Yine hareketlendik. Fazla içeride kalınca göçebe ruhumuz depreşti. Uzun zaman içeride kalınca “daraldık”, “bunaldık”; bir an önce başka bir yere göç etmek için sabırsızlandık. Serbestleşme bizi ok yaydan çıkmış gibi sokağa döktü. Meğer ne kadar özlemişiz sokakları… Hele insanlarla tokalaşmayı, kucaklaşmayı… Ama ürkekliğimiz üzerimizde. Hala kaygılı ve endişeliyiz. Endişe etmekte haklıyız. Canavar aramızda dolaşmaya devam ediyor. Dünyada 4 milyon cana mal oldu.

Peki, bu kadar acı ve sıkıntıdan sonra ne kadar ders çıkardık? Orası çok şüpheli. Huylu huyundan vazgeçer mi? Bir genel durgunluk hali var üzerimizde, içeride fazla kalmanın mahmurluğu mudur, bilmem ama bir hüzün seziliyor halimizden. Yüreğimizin merhameti artmış mıdır, bilmem. İnsan olarak ne kadar zayıf ve birbirimize muhtaç olduğumuzu anladık mı acaba? Fikrimiz, zikrimiz ve şükrümüzde bir artış oldu mu? Çünkü bütün bunları yapmaya çok vaktimiz oldu. Yoksa yine aynı nakaratı tekrarlayarak hayıflanmaya devam mı, ediyoruz. “Gene boşa geçti ömrüm benim.” Hep son pişmanlıklar çok fena üzer insanı, o nedenle fırsat elde iken iyilikler biriktirmeye sürdür. “An”ın kıymetini bil. Dün yoktu yarın da olmayabilir.  Dem bu dem, an bu andır.
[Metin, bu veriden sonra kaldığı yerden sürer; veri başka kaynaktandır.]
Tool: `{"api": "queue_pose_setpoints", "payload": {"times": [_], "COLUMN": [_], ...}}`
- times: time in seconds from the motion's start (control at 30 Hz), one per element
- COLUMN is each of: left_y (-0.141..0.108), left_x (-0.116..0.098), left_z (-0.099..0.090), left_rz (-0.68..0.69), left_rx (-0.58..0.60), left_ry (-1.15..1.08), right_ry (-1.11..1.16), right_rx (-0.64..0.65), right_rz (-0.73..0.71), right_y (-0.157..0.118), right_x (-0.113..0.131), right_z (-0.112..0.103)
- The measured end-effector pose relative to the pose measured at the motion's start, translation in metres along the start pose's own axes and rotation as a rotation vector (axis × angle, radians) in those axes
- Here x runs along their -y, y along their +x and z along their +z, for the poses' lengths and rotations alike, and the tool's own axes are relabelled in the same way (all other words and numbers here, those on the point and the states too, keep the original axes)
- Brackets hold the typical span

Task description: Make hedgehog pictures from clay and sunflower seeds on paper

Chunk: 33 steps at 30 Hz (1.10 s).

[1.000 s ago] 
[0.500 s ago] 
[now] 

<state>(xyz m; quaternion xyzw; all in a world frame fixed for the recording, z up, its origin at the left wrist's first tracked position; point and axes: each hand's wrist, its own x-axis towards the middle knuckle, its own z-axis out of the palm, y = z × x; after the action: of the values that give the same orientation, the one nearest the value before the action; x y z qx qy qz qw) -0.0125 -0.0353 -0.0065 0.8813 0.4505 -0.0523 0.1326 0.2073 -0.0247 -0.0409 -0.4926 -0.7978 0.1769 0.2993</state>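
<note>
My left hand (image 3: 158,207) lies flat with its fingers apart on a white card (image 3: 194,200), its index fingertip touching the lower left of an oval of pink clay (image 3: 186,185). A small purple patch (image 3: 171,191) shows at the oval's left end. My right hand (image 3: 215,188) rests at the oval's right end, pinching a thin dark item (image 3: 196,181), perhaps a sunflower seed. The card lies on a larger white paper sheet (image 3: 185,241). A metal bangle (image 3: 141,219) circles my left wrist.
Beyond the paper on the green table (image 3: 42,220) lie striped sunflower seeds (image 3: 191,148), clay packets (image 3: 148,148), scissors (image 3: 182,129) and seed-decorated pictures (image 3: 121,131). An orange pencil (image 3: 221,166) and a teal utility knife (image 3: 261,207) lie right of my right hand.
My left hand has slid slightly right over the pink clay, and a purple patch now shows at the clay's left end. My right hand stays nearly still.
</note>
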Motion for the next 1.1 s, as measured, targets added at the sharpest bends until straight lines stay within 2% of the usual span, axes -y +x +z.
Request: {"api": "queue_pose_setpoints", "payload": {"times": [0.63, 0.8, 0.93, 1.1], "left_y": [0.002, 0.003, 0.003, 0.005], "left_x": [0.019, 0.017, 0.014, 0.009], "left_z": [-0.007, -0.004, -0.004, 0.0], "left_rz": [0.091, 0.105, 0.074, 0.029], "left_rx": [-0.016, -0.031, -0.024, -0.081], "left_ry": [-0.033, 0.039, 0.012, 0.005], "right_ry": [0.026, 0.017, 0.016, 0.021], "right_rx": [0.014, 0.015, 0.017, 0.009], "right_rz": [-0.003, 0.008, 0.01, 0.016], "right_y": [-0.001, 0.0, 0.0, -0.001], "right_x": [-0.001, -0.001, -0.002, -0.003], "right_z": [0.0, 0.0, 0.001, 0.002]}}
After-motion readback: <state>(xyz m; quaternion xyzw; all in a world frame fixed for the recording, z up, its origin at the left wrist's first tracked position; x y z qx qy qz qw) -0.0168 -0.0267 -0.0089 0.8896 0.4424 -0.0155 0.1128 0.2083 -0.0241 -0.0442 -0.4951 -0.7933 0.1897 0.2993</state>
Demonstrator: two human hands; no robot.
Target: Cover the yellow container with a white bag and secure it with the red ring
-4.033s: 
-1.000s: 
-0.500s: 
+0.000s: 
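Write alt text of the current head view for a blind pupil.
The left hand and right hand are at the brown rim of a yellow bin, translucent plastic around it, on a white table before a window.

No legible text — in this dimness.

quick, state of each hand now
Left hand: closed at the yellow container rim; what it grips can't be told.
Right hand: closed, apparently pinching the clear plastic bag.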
Köye, tatil köyüne ya da başka bir yere giderken kendimizi de almadan gidebiliyor muyuz? Fiziki bagajların yanı sıra ruhi bagajları da yüklenerek gittiğimiz yerlere dertleri ve kederleri de götürüyorsak çıktığımız yolculuk daha da ağırlaşacaktır. Zaten yeryüzünde yükü ağırdır insanın. Koca bir emaneti sırtlanmıştır. Uzun ince bir yolda gidersin bitmez gündüz gece…

Önce köylerden, kasabalardan şehirlere göç ettik. Orada uzakta olan köyler, kuş uçmaz kervan geçmez yerler haline geldi. Köyler ihtiyarlara kaldı. Uzun süre şehirde içeride kalınca kafese konmuş kuş misali “ah vatanım vah vatanım” demeye başladık. Sen vatandan kaçarken arkana bakmadın, şimdi arkada kalanlar da senin gelişinden çok ta hoşnut değiller. Yani seni, boşalttığın köylerde dört gözle bekleyen kimse yok. Kaldı ki o köylerde eski köyler değil, köprünün altından çok sular geçti, eski çamlar bardak oldu. Ama olsun her şeye rağmen imkânın ve gücün varsa toprağına dön. Nadasa bıraktığın tarlan varsa ekin ek, bahçen varsa fidan dik. Direnme “şehirde yaşıyorum” diye. Şehirde nasıl yaşadığını bir daha gözden geçir. Gerçekten adı üstünde “medeni” bir yerde mi yaşıyorsun? Yoksa belirsizlikler ormanında kaybolarak kendini mi arıyorsun? Medeni olmanın kalabalık nüfusla ilgisi nedir? Şehirlerde nüfus arttıkça medenilik oranı mı artarmış.

“İdeal şehir nasıl olmalı” sorusunu sorup cevabını hep beraber aramalıyız. Teknolojinin getirdiği yenilikler nedeniyle insanı, toplumu, kenti, köyü yeniden tanımlayarak hayatımıza yeni bir yön vermeliyiz. Eski düşüncelerle amel etme zamanı geçti artık, yeni şeyler söylemek zamanıdır. Şimdi durup düşünme zamanı değil diyeceksiniz. Ben, yine de temmuzda başladığınız kaçışlara ara duraklar açarak düşünmenizi öneririm.